ACTION ITEM =
Output exactly the first line of the listing and each line after it, through the line that contains "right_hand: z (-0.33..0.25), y"; add nothing else.

DATA =
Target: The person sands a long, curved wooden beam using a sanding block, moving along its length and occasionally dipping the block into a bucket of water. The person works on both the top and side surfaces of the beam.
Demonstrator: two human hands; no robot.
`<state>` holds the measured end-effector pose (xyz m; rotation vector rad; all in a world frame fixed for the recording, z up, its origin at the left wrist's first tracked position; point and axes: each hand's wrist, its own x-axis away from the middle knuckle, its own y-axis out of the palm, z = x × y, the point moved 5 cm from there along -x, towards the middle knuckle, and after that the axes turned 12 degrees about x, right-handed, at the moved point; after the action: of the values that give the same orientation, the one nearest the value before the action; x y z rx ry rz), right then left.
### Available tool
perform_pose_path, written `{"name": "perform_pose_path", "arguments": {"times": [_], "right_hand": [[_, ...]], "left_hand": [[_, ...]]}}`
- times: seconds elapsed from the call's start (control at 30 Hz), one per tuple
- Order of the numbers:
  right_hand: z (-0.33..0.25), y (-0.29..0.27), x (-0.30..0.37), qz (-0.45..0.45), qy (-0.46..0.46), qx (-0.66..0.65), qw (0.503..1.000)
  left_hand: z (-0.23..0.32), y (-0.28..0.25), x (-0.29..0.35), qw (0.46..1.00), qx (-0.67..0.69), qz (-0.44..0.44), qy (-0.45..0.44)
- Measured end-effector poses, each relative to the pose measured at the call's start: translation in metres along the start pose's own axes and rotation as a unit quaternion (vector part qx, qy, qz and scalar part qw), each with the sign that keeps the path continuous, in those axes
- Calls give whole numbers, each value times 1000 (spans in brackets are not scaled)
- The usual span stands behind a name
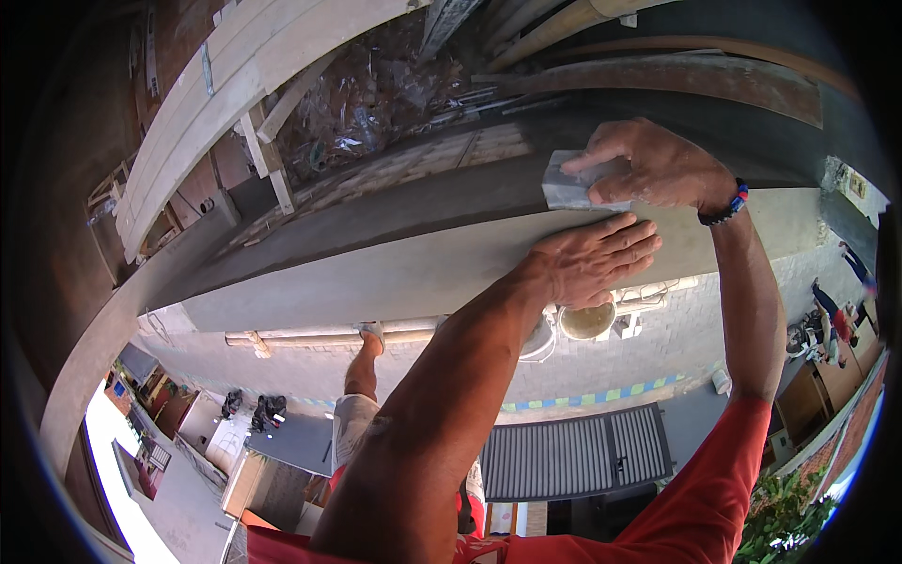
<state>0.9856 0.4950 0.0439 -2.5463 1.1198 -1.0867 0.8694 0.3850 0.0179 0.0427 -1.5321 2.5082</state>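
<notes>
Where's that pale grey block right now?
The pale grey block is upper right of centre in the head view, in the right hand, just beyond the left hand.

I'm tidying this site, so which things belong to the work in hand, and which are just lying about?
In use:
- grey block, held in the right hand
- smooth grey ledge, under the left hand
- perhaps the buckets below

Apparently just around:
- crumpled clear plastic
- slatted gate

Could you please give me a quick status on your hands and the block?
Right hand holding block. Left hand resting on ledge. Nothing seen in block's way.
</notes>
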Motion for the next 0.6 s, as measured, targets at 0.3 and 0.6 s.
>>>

WRITTEN SOLUTION =
Target: The person sands a long, curved wooden beam using a sanding block, moving along its length and occasionally dipping the block into a bucket of water. The person works on both the top and side surfaces of the beam.
Demonstrator: two human hands; no robot.
`<state>` holds the measured end-effector pose (xyz m; rotation vector rad; all in a world frame fixed for the recording, z up, its origin at the left wrist's first tracked position; point and axes: each hand's wrist, its own x-axis away from the middle knuckle, its own y-axis out of the palm, z = x × y, the point moved 5 cm from there along -x, towards the middle knuckle, and after that the axes turned 12 degrees about x, right-handed, at the moved point; after the action: of the values that give the same orientation, the one nearest the value before the action; x y z rx ry rz), right then left.
### Available tool
perform_pose_path, written `{"name": "perform_pose_path", "arguments": {"times": [_], "right_hand": [[_, ...]], "left_hand": [[_, ...]]}}`
- times: seconds elapsed from the call's start (control at 30 Hz), one per tuple
- Order of the numbers:
  right_hand: z (-0.33..0.25), y (-0.29..0.27), x (-0.30..0.37), qz (-0.45..0.45), qy (-0.46..0.46), qx (-0.66..0.65), qw (0.503..1.000)

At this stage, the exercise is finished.